El fresno

Narrativa

Deben ser cerca de las siete de la tarde en este lado del campo, porque los rayos del sol alcanzan a iluminar solo un lado del fresno y logran que el propio entramado del tronco se genere sombras a sí mismo en el interior de los rombos amaderados, ajados por el tiempo. Los perros, echados, refunfuñan solo de vez en cuando, como si quisieran extirparse en cuotas el cansancio que les genera estar, a esta altura, acostumbrados a la textura de la tierra debajo de su cuerpo. Uno de ellos posa su hocico sobre la tierra del suelo. Con su resoplido, un poco de polvo se levanta, como si en sus fosas nasales ocurriera una combustión que deja, como consecuencia, una multiplicidad de partículas amarronadas que se esfuman al instante. Hacia ningún lado, excepto atrás, donde está la casa, se ve nada más que el infinito horizonte, que no parece ser más que una línea que circunda el gigante mar de campo a mi alrededor. Al mismo tiempo que una nube, chica, gris, ahora posicionada delante del sol, sin ninguna forma aparente, tapa la amarillenta esfera, el mismo perro levanta el hocico, después las orejas, y posa su vista en un punto que parece no estar más cerca que el infinito mismo, como escuchando un sonido que proviene de un imperceptible lugar, a lo lejos, más allá de los campos que nos separan de la línea horizontal que divide el cielo del verde mar.
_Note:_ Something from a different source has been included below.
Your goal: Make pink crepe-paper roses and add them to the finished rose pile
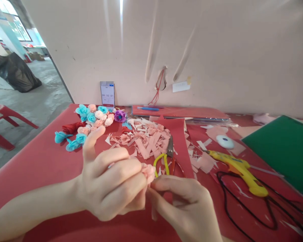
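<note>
Clamped on one pink paper rose (pixel 148 172), our left grip (pixel 111 185) has it at its right side, between our hands; our right grip (pixel 185 203) pinches its lower right edge (we cannot tell its long axis), so both touch it. Beyond, left to right along the red surface (pixel 50 171), we count one phone (pixel 107 95), one purple rose (pixel 120 116), one pair of scissors (pixel 170 149), one yellow glue gun (pixel 247 175), one green sheet (pixel 285 154).

You have a small pink flower (pixel 148 172) just toward 6 o'clock from the middle of your view, raised above the surface between your hands, the left (pixel 113 185) at its 9 o'clock and the right (pixel 187 203) at its 4 o'clock; its soft, ruffled petals are bunched closely, your fingers hiding its 9 o'clock side and its base
</note>
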The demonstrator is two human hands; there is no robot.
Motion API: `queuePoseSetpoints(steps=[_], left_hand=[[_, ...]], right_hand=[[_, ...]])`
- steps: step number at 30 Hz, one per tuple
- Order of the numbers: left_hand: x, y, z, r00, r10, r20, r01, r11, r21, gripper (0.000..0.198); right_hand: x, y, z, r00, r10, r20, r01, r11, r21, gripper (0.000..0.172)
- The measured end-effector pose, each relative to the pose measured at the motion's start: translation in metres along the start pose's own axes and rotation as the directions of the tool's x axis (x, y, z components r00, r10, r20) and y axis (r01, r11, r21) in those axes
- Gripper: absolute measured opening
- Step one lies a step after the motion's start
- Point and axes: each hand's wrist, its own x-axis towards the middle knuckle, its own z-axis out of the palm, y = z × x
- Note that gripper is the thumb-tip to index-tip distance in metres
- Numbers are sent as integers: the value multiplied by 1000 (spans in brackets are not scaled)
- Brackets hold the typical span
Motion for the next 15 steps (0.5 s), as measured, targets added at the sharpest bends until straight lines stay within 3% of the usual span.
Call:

Lo liso del metal que mis dedos acarician parece automatizarse con el pasar de los minutos, porque después de un tiempo dejo de sentirlo debajo del índice que palpa el frío del objeto. Nada ni nadie parece percibir mi presencia excepto tres teros que vuelan en círculo por sobre mi cabeza o, mejor dicho, por sobre un redondel imaginario que me tiene a mí por centro y se extiende algunos metros más allá, a los lados de mi cuerpo. Un rayo de sol inunda mis ojos cuando, sin percatarme, muevo el objeto en una posición tal que logra encandilarme. Como consecuencia, casi como para limpiar la memoria de lo que mi vista registra, alzo mis ojos hacia el frente, hacia el extenso verde, como quien se fuerza a sí mismo a fijar en sus recuerdos algo distinto de lo que sus sentidos perciben, o como quien desea impostarlos.

La imagen de la Negra parece acecharme desde algún lugar de mi memoria en el que han decantado aquellas mañanas en las que compartíamos el mate y en las que repetíamos, como un ritual, la danza de chupar la bombilla hasta vaciar de líquido el recipiente con yerba para luego continuar tomando la pava por la manija de madera, inclinar su pico hacia la ancha boca de la calabaza, y volver a llenar el mate para terminar entregándoselo al otro hasta que los brazos de ambos tuvieran que hacer cada vez menos fuerza para levantar una pava cada vez más vacía hasta terminar el rito; también el aroma mismo de la mañana, con el olor que desde el horno de barro desprendía la harina mientras se convertía en un pan que, de a tajadas, comíamos con pinceladas de mermelada casera adosadas a una de las caras de las rodajas, mientras los perros, ansiosos, merodeaban el círculo que conformábamos la Negra y yo, sentados sobre improvisados bancos de algarrobo que resisten hasta hoy. Desde algún lugar de la memoria, el vino, bailando por las cóncavas paredes de las copas, aparece ante mí, y el recuerdo de nuestros cuerpos en las noches de invierno, apretados como un único ser al lado del hogar, al calor del fuego, se incrusta en una delicada capa que se sitúa entre mis ojos y lo que mis ojos ven. Aparece, también, en mi retina, la rugosidad de sus manos, el grueso cuerpo de su voz, llegando desde lejos, desde el marco de la puerta en el que descansaba su brazo mientras me llamaba, posiblemente para reiniciar el ritual que habíamos comenzado por la mañana, pero ahora con el sol de la tarde, también el desteñido rojo de sus pantalones, el negro azabache de su pelo, la compañía de su sola presencia, aunque más no fuera al otro lado de la chacra…

El viento ahora no corre sobre mi piel ni sobre mí, pero tampoco corre sobre el pelaje de los perros ni sobre las hojas del fresno que, quieto, como detenido en el tiempo, con sus ramas estáticas y sus sámaras, amarillas, alargadas, esparcidas sobre el suelo, parece absorto observándome cómo acaricio cada vez con más firmeza el metálico cañón, ahora apoyado sobre mi sien.